From this, Thurston was able to kick to Billy Slater, setting up the first four-pointer which Thurston also converted to make the score 8–2. A try attempt by Cooper Cronk was controversially disallowed by the video referee, who ruled Isaac Luke had been able to stop the ball coming into contact with the in-goal grass while also giving New Zealand a penalty against Andrew Fifita for 'driving' Luke. Cronk didn't have to wait long to score though, as a few minutes later Darius Boyd got around Whare and raced down the wing before putting in a miss-kicked grubber which Cronk managed to find to go over and score despite a desperate Kevin Locke tackle. Thurston kicked his 3rd goal from 3 attempts to take the score out to 14–2. Thurston's conversion of Cronk's try saw him overtake Michael Cronin as Australia's highest point scorer in test match football.

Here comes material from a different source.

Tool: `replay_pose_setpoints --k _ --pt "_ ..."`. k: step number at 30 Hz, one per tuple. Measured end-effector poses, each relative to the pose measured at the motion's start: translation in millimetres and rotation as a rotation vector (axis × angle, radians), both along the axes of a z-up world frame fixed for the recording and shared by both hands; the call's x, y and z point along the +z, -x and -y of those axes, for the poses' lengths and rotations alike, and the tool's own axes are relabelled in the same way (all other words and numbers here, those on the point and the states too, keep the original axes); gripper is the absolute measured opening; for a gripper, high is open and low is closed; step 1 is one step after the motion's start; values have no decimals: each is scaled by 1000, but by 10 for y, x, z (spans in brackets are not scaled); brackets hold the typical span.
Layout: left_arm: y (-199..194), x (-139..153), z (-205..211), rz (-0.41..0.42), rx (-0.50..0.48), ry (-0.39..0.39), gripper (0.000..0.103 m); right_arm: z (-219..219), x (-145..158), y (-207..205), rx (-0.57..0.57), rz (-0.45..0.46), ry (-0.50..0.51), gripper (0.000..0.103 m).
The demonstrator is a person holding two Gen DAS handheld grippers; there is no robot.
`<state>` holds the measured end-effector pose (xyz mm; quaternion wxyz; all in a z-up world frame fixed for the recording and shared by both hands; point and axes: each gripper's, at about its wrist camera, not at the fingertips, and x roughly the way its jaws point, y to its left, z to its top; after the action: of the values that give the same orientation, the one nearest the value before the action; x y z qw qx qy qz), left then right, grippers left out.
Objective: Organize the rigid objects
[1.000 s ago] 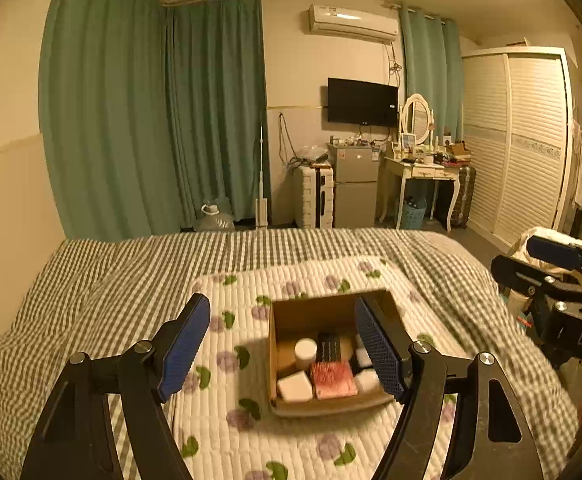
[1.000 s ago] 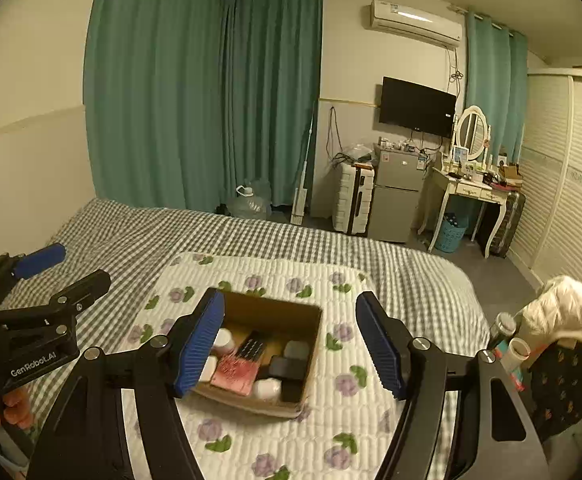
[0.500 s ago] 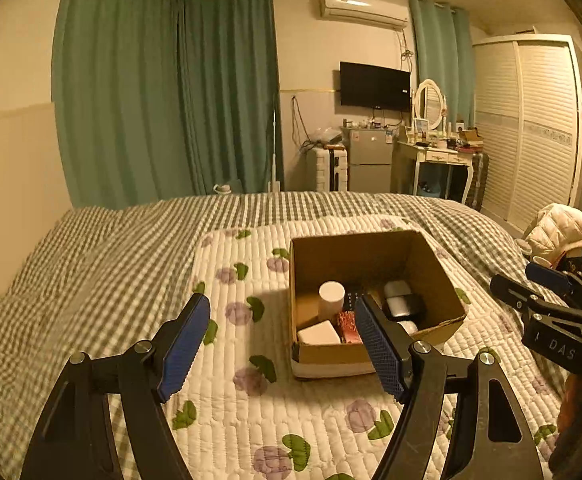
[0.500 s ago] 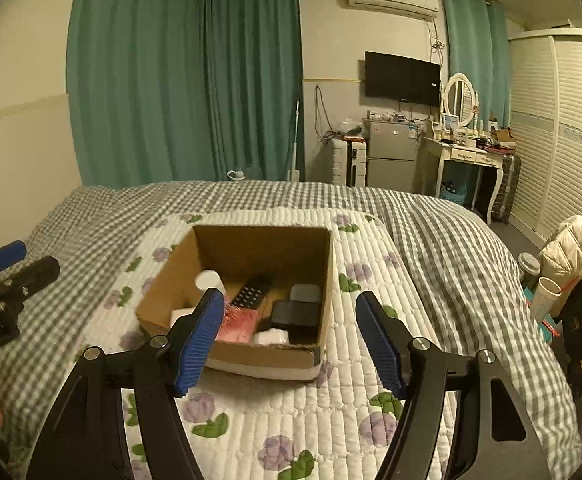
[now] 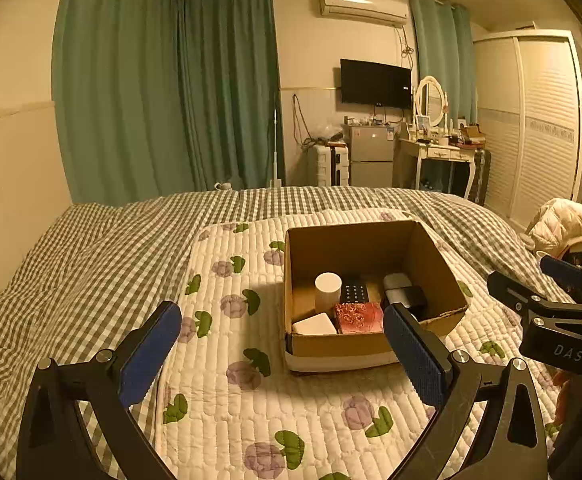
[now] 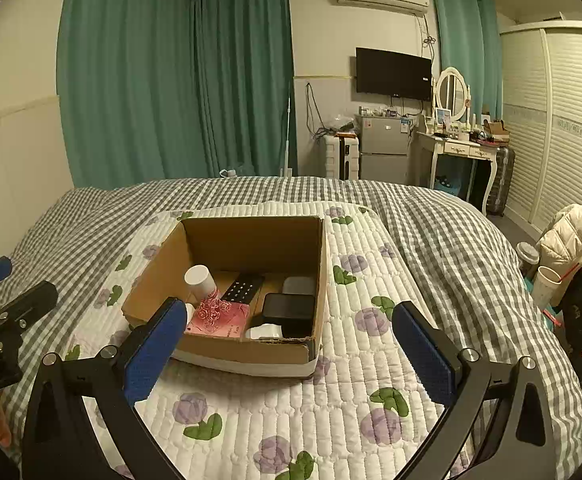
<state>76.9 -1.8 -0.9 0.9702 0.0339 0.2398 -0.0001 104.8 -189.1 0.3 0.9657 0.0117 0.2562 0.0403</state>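
An open cardboard box [image 5: 351, 244] stands on a floral quilt on the bed; it also shows in the right wrist view [image 6: 251, 240]. Inside lie a white cylinder [image 5: 328, 287], a black remote [image 5: 354, 293], a pink patterned box [image 5: 358, 317], a white block [image 5: 315, 325] and a black case [image 6: 289, 312]. My left gripper [image 5: 283, 344] is open and empty, just short of the box's near wall. My right gripper [image 6: 287, 340] is open and empty, level with the box's near right corner.
The floral quilt [image 6: 331, 400] lies on a grey checked bedspread [image 5: 71, 264]. A white jacket [image 6: 575, 232] and a paper cup [image 6: 545, 284] are beside the bed at right. A fridge, dressing table and wardrobe stand at the far wall.
Both grippers have come down and forward toward the box, which now looks larger and closer. Both stay open and empty.
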Motion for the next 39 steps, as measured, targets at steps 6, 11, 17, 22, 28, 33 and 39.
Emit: replay_pose_setpoints --k 6,11,17,22,28,33,39 --pt "-34 -57 -29 -14 10 6 103 -40 33 27 15 19 4 103" --pt "-48 -66 -84 -21 17 19 103 -45 44 30 16 23 4 103" --pt "-60 -64 -133 -34 21 57 103 -63 26 24 22 15 15 103" --pt "-54 -74 -112 -36 16 47 103 -73 11 16 20 9 20 103" --pt "-57 -84 -115 -36 18 42 103 -67 0 2 14 -1 5 103" --pt "-60 -90 -135 -34 20 48 103 -75 -10 -4 13 2 10 103" --pt "-63 -96 -126 -42 17 50 103 -77 -32 -10 13 -6 17 103"
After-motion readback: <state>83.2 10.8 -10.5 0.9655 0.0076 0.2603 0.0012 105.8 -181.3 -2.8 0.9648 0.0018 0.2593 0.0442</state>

Manu Vatuvei's attacking run for New Zealand saw him pushed over the sideline 5 metres out by 5 desperate Australian defenders, and an offside penalty at the 35 minute mark gave Thurston another kick to bring the score out to 16–2 at halftime.

===Second half===
Billy Slater opened the scoring on the first set of the second half, thanks to break by captain Cameron Smith who passed outside to Thurston who found Darius Boyd who raced down the sideline and found Slater in support as Kiwi fullback Kevin Locke loomed in defence. This gave Thurston another chance to convert and bring the score to 22–2. A charge-down by Ben Matulino and regather from Sonny Bill Williams led to New Zealand beginning attack at halfway. More potential attack from the Kiwis was defused easily by the Australians, until a New Zealand grubber gave possession back to the Australians. A flick offload from Josh Papalii led to a chip kick from Brett Morris, regathered and then re-kicked by Jarryd Hayne led to a sliding Morris try. A conversion by Thurston brought the score out to 28–2. Both teams were having issues with the geography of the ground, as Morris collided with the signage during his try and a flying Manu Vatuvei landed awkwardly on the concrete surrounding the field. Australia's control of the game led to the New Zealanders forced into defense of their own line, defusing Australia's attack but not managing any successful attack of their own. A near 100 metre try by Morris, thanks to a 70-metre intercept run by Hayne, and conversion by Thurston made the score 34–2 with eight minutes to go.

===Details===

| FB | 1 | Kevin Locke |
| RW | 2 | Roger Tuivasa-Sheck |
| LC | 3 | Dean Whare |
| RC | 4 | Bryson Goodwin |
| LW | 5 | Manu Vatuvei |
| SO | 6 | Kieran Foran |
| SH | 7 | Shaun Johnson |
| PR | 8 | Jared Waerea-Hargreaves |
| HK | 9 | Isaac Luke |
| PR | 10 | Jesse Bromwich |
| SR | 11 | Simon Mannering (c) |
| SR | 12 | Sonny Bill Williams |
| LF | 13 | Elijah Taylor |
Substitutions:
| IC | 14 | Frank-Paul Nu'uausala |
| IC | 15 | Sam Kasiano |
| IC | 16 | Ben Matulino |
| IC | 17 | Alex Glenn |
Coach:
NZL Stephen Kearney
| FB | 1 | Billy Slater |
| RW | 2 | Brett Morris |
| RC | 3 | Greg Inglis |
| LC | 4 | Jarryd Hayne |
| LW | 5 | Darius Boyd |
| SO | 6 | Johnathan Thurston |
| SH | 7 | Cooper Cronk |
| PR | 8 | Matt Scott |
| HK | 9 | Cameron Smith (c) |
| PR | 10 | James Tamou |
| SR | 11 | Greg Bird |
| SR | 12 | Sam Thaiday |
| LF | 13 | Paul Gallen |
Substitutions:
| IC | 14 | Daly Cherry-Evans |
| IC | 15 | Josh Papalii |
| IC | 16 | Andrew Fifita |
| IC | 17 | Corey Parker |
Coach:
AUS Tim Sheens

==Post-match==
Australian scrum half back Johnathan Thurston was named the final's man-of-the-match, his fourth such award of the tournament. His conversion of Cronk's first half try also broke Mick Cronin's 31-year-old record of 309 Test points for the Kangaroos. The 32-point margin set a new record for heaviest victory in a final, eclipsing Australia's 40–12 victory over the Kiwis in the same stadium in 2000.